Concerns about off-target binding associations to MAO-B or MAO-A have prompted [18F]flortaucipir PET studies in non-human primates to elucidate potential binding to MAOs [18, 49]. We do not find the data in these studies to be consistent with specific in vivo binding and retention of flortaucipir to MAOs or specific displacement of flortaucipir binding by known MAO inhibitors in any brain region. Drake et al. [18] acknowledged that in their study, flortaucipir distributed non-specifically in the NHP brain; the washout curves for hippocampus, cerebellum, thalamus, basal ganglia, and cortex appear indistinguishable from each other (as shown in Drake et al. [18] Supplemental Information, Fig. S5). This pattern of distribution is in contrast to reported MAO-B ligands such as [11C]deprenyl-d2 [50] and [18F]FSL25.1188 [51], which demonstrated high signal in both thalamus and basal ganglia, and reduced retention in the cerebellum or MAO-A ligands such as [11C]harmine [52], which demonstrate higher activity in areas such as the thalamus and putamen relative to the cerebellum. In these three studies [50–52], activity in areas of high MAO expression such as thalamus and basal ganglia is significantly higher (1.5- to 2-fold) than in cerebellum, an area of low MAO expression [53], whereas a similar pattern is not observed in the study by Drake et al. In the non-human primate study by Hostetler et al. [49], a lack of regional differentiation for flortaucipir is also observed; however, in that study, evaluation of off-target MAO binding via blocking studies using specific inhibitors was not performed. A decreased distribution volume under self-blocking conditions is observed and is proposed to be evidence of off-target binding; however, the study does not identify possible causes, such as binding to MAOs. As a whole, these [18F]flortaucipir PET studies probing potential off-target binding to MAOs have not convincingly demonstrated an association in vivo, prompting the current study.

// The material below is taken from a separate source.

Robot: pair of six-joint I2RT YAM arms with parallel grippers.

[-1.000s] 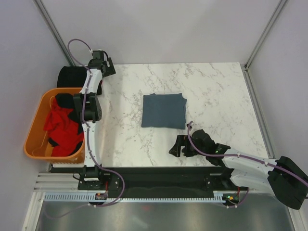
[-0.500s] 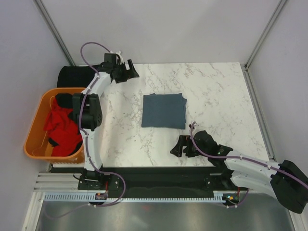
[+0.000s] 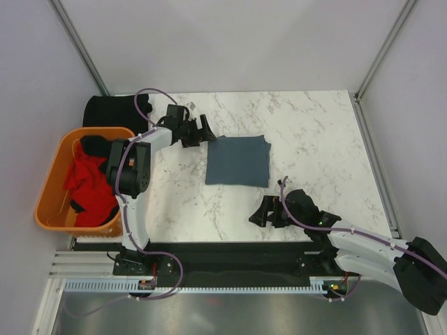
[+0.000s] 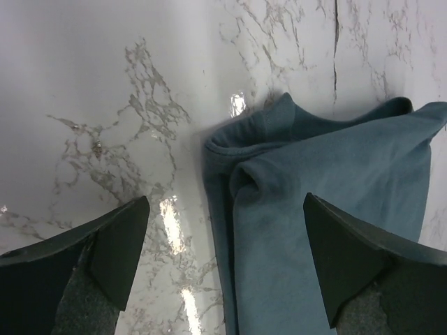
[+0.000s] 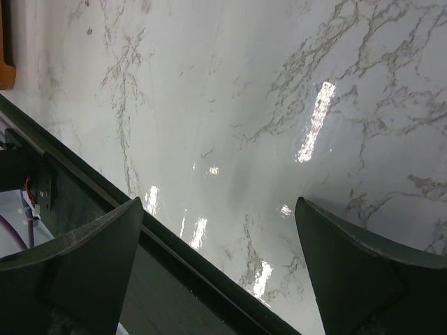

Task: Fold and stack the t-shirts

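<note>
A slate blue-grey t-shirt [image 3: 237, 160] lies folded into a rectangle at the middle of the marble table. My left gripper [image 3: 200, 131] hovers open at its far-left corner. In the left wrist view that folded corner [image 4: 314, 202] lies between the spread fingers [image 4: 115, 244], nearer the right one, and my left gripper [image 4: 227, 269] holds nothing. My right gripper [image 3: 264, 212] stands open near the table's front edge, just below the shirt's near-right corner. In the right wrist view my right gripper [image 5: 220, 272] has only bare marble between its fingers. A red t-shirt [image 3: 87, 185] and black cloth [image 3: 94, 146] fill the basket.
The orange plastic basket [image 3: 50, 183] sits off the table's left edge. A black t-shirt [image 3: 105, 110] lies bunched beyond it at the far left. The dark rail of the table's front edge [image 5: 105, 209] runs just under the right gripper. Grey walls enclose the table.
My left gripper has swung from the table's far-left corner rightward and nearer, down to the blue-grey shirt's far-left corner. The right gripper has barely shifted. Both stayed open.
</note>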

In PET imaging studies using normal rodents, [18F]flortaucipir binding to MAO-B could not be evaluated due to low levels of MAO-B expression. In autoradiography studies of normal human brain tissue using mild aqueous wash conditions, there was minimal displacement of [18F]flortaucipir by MAO-B ligands (IC50 > 10μM). In saturation binding experiments, whereas [18F]THK5351 bound to a preparation of human MAO-B in microsomes with a Kd of 37 nM, no significant binding of [18F]flortaucipir to MAO-B observed; there was no difference in binding of [18F]flortaucipir to MAO-B microsomes than to control microsomes devoid of MAO-B or to MAO-B microsomes in the presence of 10 μM of the MAO-B inhibitor deprenyl. In another competition binding assay, flortaucipir only weakly inhibited the binding of safinamide to MAO-B with an IC50 of 1.3 µM. Under the same assay conditions, MAO-A inhibitors clorgyline and fluoroethyl-harmol inhibited with IC50 results of 3.3 µM and > 10 µM, respectively, whereas the MAO-B inhibitor deprenyl inhibited with an IC50 of 66 nM. Taken altogether, these data indicate that [18F]flortaucipir does not bind significantly to MAO-B, and any weak interaction would not be expected to impact the interpretation of [18F]flortaucipir PET images in humans.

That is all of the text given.